* _What the exercise asks_
Output the listing verbatim, leaving out every picture.

* _Given data_
++++++++++
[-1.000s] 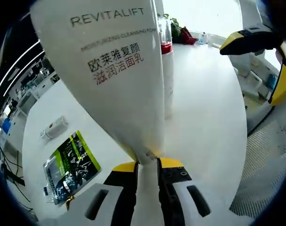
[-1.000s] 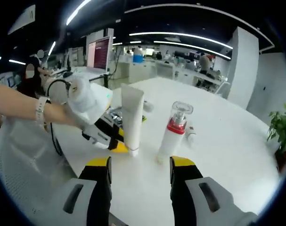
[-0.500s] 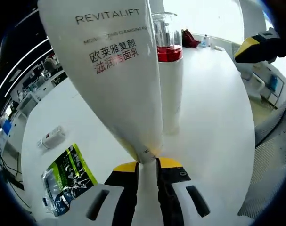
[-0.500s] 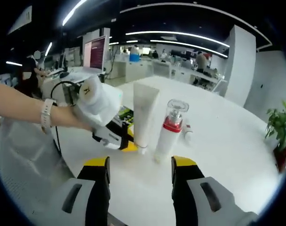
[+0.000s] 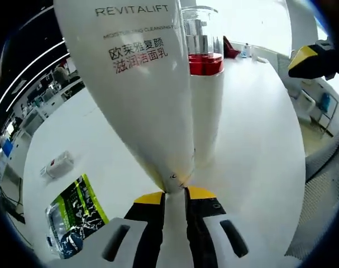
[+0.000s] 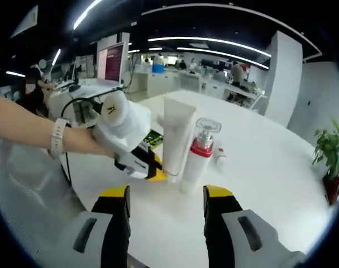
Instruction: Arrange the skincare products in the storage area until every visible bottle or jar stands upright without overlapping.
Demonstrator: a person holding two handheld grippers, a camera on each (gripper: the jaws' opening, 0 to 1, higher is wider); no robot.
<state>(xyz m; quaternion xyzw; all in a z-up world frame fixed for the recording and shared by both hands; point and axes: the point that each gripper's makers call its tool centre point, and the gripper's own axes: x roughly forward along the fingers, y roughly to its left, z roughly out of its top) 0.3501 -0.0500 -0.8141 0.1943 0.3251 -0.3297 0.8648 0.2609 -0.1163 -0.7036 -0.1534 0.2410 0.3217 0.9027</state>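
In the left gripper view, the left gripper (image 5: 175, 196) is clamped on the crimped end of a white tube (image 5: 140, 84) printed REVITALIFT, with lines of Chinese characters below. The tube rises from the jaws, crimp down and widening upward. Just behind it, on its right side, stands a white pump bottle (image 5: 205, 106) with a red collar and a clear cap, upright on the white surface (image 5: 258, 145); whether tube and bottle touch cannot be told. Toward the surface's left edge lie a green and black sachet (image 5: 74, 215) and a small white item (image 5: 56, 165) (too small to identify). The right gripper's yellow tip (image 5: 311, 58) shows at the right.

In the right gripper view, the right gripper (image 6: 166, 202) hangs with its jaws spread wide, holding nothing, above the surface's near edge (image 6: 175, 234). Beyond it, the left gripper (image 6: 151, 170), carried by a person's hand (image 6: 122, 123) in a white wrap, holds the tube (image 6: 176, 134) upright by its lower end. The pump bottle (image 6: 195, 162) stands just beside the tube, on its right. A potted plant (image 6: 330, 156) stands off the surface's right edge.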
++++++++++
* _Exercise answer_
[-1.000s] 
[-1.000s] 
[-0.500s] 
[-0.500s] 
[+0.000s] 
[+0.000s] 
Instruction: Arrange the skincare products in the storage area until every visible bottle or jar stands upright without overlapping.
Demonstrator: a person holding two handheld grippers, a camera on each (gripper: the jaws' opening, 0 to 1, higher is wider); no robot.
<state>(xyz m; quaternion xyzw; all in a z-up world frame fixed for the recording and shared by both hands; point and axes: the point that each gripper's makers call its tool centre point, and the gripper's own axes: x roughly forward along the fingers, y roughly to its left, z roughly out of its top) 0.3501 -0.0500 -0.8141 0.1943 0.3251 -0.3297 0.8648 0.2609 -0.1163 -0.7036 -0.1534 0.2410 0.3217 0.9027</state>
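In the left gripper view, the left gripper (image 5: 175, 196) is clamped on the crimped end of a white tube (image 5: 140, 84) printed REVITALIFT, with lines of Chinese characters below. The tube rises from the jaws, crimp down and widening upward. Just behind it, on its right side, stands a white pump bottle (image 5: 205, 106) with a red collar and a clear cap, upright on the white surface (image 5: 258, 145); whether tube and bottle touch cannot be told. Toward the surface's left edge lie a green and black sachet (image 5: 74, 215) and a small white item (image 5: 56, 165) (too small to identify). The right gripper's yellow tip (image 5: 311, 58) shows at the right.

In the right gripper view, the right gripper (image 6: 166, 202) hangs with its jaws spread wide, holding nothing, above the surface's near edge (image 6: 175, 234). Beyond it, the left gripper (image 6: 151, 170), carried by a person's hand (image 6: 122, 123) in a white wrap, holds the tube (image 6: 176, 134) upright by its lower end. The pump bottle (image 6: 195, 162) stands just beside the tube, on its right. A potted plant (image 6: 330, 156) stands off the surface's right edge.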

With this, the exercise is finished.